_Exercise requirements:_
Output range, inclusive: from the line containing "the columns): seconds" to the line containing "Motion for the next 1". Restate those lines from the data below word for word and only those.

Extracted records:
===

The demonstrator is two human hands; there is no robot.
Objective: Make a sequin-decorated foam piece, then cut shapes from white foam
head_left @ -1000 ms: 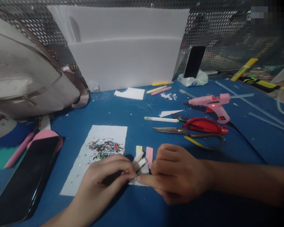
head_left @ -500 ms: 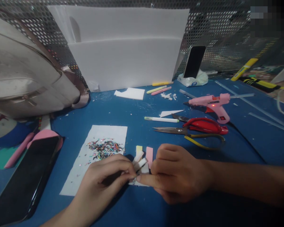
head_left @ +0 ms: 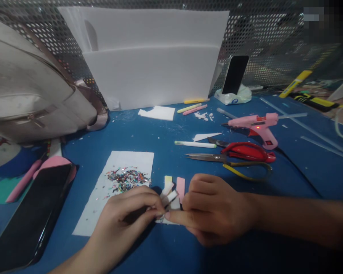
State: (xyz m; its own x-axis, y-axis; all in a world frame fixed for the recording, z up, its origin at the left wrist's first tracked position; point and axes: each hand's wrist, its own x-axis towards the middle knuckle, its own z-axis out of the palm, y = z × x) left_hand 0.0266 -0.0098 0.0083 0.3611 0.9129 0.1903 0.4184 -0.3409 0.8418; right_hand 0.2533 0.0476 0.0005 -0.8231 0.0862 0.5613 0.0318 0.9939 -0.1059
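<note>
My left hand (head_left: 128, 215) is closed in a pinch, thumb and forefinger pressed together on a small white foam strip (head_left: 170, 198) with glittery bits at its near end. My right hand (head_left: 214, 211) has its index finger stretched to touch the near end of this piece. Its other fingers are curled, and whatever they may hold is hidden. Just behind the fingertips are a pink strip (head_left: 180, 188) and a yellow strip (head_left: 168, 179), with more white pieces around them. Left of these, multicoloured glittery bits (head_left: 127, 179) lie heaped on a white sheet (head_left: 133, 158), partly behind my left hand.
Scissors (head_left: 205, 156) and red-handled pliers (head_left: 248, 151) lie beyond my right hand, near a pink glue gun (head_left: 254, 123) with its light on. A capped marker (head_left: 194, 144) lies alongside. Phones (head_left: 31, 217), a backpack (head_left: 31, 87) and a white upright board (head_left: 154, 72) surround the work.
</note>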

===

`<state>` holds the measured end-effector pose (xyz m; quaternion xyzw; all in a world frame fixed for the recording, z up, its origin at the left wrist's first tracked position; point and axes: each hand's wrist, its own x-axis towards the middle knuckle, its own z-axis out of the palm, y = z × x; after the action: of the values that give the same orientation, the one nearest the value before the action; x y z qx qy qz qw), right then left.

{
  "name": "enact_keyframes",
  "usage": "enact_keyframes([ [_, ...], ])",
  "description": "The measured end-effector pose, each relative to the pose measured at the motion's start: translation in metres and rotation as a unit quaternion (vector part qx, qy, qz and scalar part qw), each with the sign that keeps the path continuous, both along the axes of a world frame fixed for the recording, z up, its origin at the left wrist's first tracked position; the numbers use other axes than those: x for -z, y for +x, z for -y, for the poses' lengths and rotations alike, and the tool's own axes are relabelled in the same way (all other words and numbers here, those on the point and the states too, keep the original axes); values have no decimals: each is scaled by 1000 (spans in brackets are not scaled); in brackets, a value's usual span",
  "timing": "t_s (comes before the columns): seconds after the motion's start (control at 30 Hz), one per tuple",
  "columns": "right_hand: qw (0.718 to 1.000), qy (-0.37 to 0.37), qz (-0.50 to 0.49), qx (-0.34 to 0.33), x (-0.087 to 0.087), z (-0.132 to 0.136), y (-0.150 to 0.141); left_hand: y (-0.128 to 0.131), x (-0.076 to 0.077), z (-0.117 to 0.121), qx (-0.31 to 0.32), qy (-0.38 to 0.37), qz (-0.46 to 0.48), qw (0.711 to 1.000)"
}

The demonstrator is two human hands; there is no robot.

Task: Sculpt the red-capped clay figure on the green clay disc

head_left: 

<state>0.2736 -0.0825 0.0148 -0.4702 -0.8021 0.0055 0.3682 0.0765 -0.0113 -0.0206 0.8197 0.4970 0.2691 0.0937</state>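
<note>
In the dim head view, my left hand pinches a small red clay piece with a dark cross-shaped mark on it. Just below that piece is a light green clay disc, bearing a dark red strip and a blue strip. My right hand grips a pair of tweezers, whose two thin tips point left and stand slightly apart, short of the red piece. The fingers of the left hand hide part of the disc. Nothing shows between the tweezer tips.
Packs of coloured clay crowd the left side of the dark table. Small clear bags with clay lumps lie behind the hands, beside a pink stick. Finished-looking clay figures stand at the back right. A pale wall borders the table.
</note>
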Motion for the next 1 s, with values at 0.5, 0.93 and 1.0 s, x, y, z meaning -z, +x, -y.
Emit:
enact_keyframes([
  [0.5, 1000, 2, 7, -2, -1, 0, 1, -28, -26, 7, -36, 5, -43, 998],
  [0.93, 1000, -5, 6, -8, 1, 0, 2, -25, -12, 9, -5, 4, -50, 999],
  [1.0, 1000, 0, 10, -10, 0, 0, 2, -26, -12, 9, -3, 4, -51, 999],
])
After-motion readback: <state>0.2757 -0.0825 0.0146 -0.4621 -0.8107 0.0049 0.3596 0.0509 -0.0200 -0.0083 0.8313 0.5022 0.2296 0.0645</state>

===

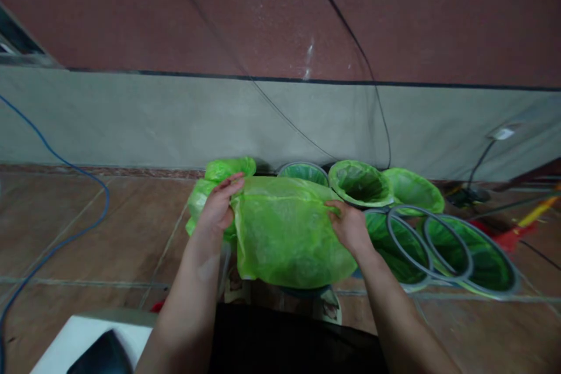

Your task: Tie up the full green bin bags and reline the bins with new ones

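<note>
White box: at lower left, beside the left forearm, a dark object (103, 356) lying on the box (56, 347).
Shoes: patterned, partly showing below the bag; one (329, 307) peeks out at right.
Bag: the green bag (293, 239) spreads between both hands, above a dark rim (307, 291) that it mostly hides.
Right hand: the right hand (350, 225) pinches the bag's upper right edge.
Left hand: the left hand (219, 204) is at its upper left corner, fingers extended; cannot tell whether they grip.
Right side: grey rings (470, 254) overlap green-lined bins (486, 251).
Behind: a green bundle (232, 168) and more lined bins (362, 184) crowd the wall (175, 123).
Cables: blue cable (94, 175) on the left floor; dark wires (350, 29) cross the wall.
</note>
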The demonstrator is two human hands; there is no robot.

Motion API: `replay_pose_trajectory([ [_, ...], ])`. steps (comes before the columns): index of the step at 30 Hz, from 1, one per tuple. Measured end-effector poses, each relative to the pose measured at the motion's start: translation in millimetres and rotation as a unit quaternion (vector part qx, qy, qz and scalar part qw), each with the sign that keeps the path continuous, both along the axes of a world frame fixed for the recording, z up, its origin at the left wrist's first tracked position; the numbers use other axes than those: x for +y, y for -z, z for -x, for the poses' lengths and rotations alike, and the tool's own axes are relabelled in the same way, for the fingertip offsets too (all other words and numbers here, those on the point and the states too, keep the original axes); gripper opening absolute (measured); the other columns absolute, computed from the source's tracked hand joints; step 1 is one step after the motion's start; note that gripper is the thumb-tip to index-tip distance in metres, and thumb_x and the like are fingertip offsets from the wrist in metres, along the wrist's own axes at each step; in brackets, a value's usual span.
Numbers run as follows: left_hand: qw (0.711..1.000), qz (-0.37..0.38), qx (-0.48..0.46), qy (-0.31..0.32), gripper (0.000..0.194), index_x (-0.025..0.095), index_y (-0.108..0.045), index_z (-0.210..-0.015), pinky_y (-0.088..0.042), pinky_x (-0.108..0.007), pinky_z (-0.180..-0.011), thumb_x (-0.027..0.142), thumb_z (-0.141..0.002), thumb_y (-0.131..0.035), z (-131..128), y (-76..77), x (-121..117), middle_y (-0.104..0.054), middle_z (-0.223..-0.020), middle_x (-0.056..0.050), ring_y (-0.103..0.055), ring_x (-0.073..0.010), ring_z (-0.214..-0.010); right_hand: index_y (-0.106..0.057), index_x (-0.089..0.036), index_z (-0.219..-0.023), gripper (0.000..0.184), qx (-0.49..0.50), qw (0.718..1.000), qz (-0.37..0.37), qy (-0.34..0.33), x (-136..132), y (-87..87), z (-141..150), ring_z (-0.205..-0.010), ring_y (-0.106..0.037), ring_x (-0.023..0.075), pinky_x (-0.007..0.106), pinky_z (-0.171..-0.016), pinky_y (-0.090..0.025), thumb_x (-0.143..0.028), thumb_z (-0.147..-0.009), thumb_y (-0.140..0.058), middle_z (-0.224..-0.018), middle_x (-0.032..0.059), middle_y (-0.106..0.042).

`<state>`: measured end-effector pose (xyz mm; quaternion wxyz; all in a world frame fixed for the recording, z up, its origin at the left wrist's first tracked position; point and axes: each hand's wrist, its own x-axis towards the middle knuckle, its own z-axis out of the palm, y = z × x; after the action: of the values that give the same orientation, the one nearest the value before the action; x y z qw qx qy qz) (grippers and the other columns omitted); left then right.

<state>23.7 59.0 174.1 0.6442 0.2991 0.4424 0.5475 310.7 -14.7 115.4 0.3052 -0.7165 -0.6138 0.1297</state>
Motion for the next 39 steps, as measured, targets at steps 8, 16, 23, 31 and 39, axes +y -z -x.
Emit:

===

_Answer to this exercise:_
  "timing": "t_s (comes before the columns): seconds after the motion's start (control at 30 Hz), one per tuple",
  "columns": "right_hand: qw (0.718 to 1.000), qy (-0.37 to 0.37), qz (-0.50 to 0.49), qx (-0.34 to 0.33), x (-0.087 to 0.087), z (-0.132 to 0.136), y (-0.150 to 0.141); left_hand: y (-0.128 to 0.131), x (-0.076 to 0.077), z (-0.117 to 0.121), qx (-0.31 to 0.32), qy (-0.38 to 0.37), qz (-0.46 to 0.48), qw (0.711 to 1.000)"
}

The demonstrator is two human hands; there is no robot.

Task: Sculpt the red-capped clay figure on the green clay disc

head_left: 

<state>0.2736 -0.0825 0.0148 -0.4702 -0.8021 0.0055 0.3682 0.0765 -0.0113 -0.0206 0.8197 0.4970 0.2691 0.0937</state>
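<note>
In the dim head view, my left hand pinches a small red clay piece with a dark cross-shaped mark on it. Just below that piece is a light green clay disc, bearing a dark red strip and a blue strip. My right hand grips a pair of tweezers, whose two thin tips point left and stand slightly apart, short of the red piece. The fingers of the left hand hide part of the disc. Nothing shows between the tweezer tips.
Packs of coloured clay crowd the left side of the dark table. Small clear bags with clay lumps lie behind the hands, beside a pink stick. Finished-looking clay figures stand at the back right. A pale wall borders the table.
</note>
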Motion for the next 1 s, with values at 0.5, 0.93 and 1.0 s, x, y, z meaning -z, +x, -y.

The exercise has been completed in full.